TASK OBJECTIVE
Before printing, remove every picture; then print the lines below exactly, from the first line through the line containing "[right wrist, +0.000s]".

DATA SEGMENT
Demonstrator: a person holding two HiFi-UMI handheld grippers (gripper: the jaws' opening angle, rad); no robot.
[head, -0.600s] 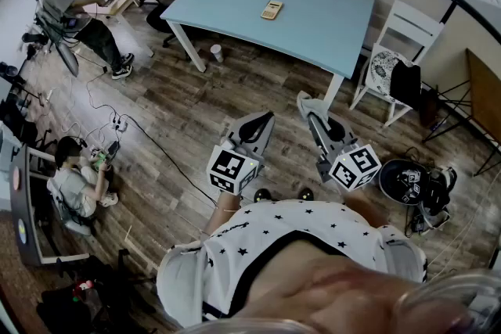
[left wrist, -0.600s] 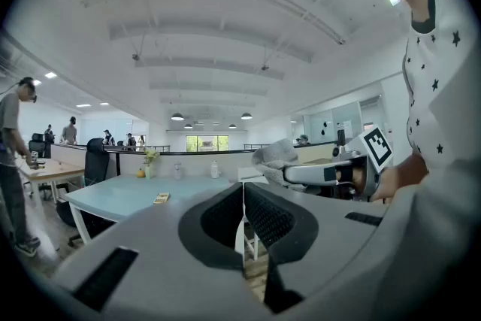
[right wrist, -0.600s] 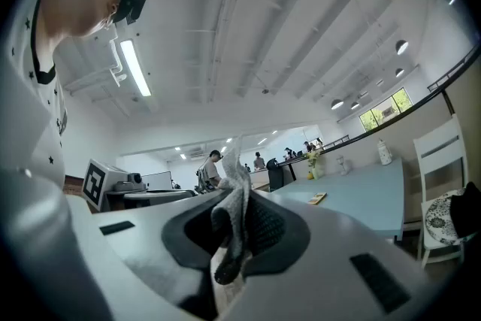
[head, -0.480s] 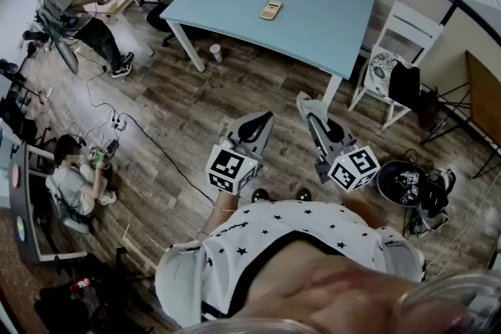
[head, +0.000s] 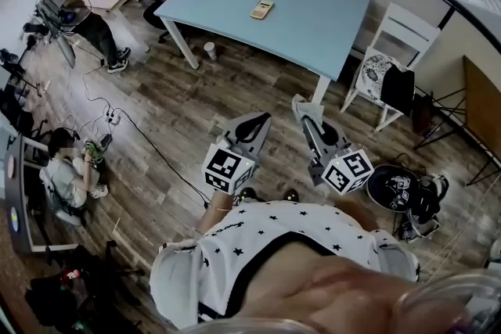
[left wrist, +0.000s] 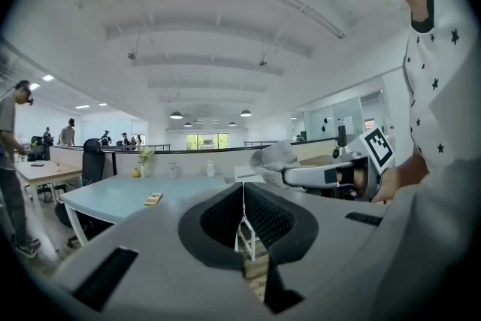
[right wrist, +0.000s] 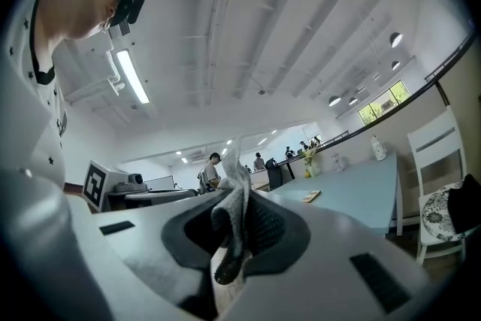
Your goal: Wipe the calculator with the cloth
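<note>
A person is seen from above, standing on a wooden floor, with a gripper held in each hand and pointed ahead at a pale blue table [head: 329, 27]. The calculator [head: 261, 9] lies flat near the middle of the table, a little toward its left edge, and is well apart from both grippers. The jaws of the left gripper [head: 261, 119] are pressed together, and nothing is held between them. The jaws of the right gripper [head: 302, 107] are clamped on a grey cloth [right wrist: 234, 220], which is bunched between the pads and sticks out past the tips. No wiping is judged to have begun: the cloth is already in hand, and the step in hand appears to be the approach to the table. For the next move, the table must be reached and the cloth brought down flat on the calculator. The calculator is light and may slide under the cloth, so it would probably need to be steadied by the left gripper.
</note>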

SOLUTION TO THIS PROBLEM
Demonstrator: a person holding two HiFi-UMI handheld grippers (gripper: the jaws' opening angle, rad); no robot.
[head, -0.600s] 
[left wrist, -0.600s] 
[right wrist, -0.600s] 
[head, -0.480s] 
[head, +0.000s] 
[left wrist, +0.000s] 
[right wrist, +0.000s] 

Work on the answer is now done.